In a nutshell, it is about speeding up the launch of Windows client applications by optimizing the startup IO.
When an application is launched the required code and data pages are unlikely to be read from contiguous locations on the storage device. More often than not part of the file is read, then other parts in the same file, parts of other required files and maybe other parts of the original binary.
In terms of application performance and startup time this is undesirable because the jumping between distant locations on storage slows application startup time considerably. The cost of retrieving random IO compared to sequential IO can be significant.
Well, take a look at notepad:
There are parts of 30 binaries in the notepad address space. 30 files we needed to find on the disk!
Consider the (worst case) scenario where none, or very few of the binaries already reside in memory and none of them sit contiguously on disk. Lets say the disk has 10ms of seek latency...

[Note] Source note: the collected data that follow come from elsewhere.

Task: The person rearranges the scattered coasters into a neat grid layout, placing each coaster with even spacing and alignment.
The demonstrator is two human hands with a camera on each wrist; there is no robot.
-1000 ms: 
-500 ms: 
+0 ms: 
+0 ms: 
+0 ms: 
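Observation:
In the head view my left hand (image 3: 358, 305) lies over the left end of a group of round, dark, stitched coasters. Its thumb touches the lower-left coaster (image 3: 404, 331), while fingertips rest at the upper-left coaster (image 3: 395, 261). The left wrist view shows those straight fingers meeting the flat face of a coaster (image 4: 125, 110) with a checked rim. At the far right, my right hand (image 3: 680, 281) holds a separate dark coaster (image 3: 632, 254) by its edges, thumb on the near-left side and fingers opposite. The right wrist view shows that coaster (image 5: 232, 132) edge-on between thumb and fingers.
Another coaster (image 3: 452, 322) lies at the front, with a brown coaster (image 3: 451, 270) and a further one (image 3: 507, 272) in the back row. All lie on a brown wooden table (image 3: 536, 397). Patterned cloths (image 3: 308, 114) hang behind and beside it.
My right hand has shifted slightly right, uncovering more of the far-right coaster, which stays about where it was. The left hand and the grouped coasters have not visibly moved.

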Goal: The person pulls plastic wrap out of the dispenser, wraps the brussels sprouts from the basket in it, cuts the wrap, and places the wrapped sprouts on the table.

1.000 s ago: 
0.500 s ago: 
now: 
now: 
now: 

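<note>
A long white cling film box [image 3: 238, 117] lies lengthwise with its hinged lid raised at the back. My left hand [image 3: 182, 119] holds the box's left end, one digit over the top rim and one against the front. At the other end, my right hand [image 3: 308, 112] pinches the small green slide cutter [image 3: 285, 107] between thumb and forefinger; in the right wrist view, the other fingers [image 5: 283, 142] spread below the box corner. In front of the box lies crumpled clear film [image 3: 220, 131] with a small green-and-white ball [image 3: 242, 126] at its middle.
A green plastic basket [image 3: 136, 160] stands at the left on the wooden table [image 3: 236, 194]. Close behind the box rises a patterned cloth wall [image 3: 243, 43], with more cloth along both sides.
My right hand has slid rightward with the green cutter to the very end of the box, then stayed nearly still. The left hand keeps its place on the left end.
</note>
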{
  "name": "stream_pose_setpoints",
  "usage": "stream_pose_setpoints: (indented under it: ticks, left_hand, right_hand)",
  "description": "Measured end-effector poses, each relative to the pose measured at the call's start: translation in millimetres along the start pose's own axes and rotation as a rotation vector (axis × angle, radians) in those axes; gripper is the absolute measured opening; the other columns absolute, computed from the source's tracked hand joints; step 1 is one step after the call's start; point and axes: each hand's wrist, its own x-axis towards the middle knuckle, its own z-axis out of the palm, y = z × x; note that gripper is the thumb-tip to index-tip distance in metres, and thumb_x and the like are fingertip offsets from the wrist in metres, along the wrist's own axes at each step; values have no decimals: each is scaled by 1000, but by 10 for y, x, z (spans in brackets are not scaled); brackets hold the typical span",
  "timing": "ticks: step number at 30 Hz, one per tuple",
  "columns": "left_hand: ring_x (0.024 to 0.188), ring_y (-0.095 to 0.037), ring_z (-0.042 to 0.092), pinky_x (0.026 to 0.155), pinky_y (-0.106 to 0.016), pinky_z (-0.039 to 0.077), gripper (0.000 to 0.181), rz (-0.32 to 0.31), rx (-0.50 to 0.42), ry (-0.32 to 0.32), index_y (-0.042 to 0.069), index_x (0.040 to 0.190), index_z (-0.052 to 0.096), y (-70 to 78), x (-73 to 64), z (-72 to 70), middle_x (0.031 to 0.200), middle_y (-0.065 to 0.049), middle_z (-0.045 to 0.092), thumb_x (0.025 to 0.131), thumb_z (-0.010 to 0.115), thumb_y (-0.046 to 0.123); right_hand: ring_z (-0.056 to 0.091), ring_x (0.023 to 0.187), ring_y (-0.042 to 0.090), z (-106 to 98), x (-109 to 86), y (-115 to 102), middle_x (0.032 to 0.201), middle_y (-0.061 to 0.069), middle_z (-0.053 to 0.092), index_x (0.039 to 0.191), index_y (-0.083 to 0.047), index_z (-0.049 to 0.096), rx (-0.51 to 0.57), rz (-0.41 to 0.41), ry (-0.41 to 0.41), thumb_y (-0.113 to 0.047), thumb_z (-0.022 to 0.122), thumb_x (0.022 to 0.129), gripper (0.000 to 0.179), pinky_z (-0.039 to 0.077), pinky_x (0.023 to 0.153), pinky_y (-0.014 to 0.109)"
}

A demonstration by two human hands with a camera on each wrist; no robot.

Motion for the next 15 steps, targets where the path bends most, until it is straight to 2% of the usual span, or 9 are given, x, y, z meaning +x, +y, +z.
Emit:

30 x 10ms = 300ms of seek latency just to find the pages required to start the application because we are jumping all over the disk looking for the pieces required by the process.
Of course, the example is oversimplified - there may be pages already resident in memory which can soft faulted into the process address space; not all the process binaries in the diagram are needed for launch, and there are other optimizations at play. (Also, even with prefetch, the IO is not necessarily contiguous in terms of physical location, however, the IO is issued sequentially).
But the example gives you an idea of the problem application prefetch is intended to solve. Also keep in mind that notepad is a simple application... take a look at outlook.exe or internet explorer to see a real list of binaries in a process address space.
(Note: Solid State Disks [SSD's] come up a lot when discussing this feature. Issuing sequential IO is still very beneficial to SSD even without the rotational latency mentioned above. This is especially true on a busy device where we want to get all the startup IO into the queue together)
Anyway - To improve application launch experience the Applaunch Prefetch component was implemented way back in Windows XP as a component of the Sysmain Windows service (%systemroot%\System32\Sysmain.dll).
Applaunch prefetch attempts to improve startup time by optimizing the startup IO of windows applications. Prefetch optimizes for more sequential IO by reading the initial application IO in large efficient batches.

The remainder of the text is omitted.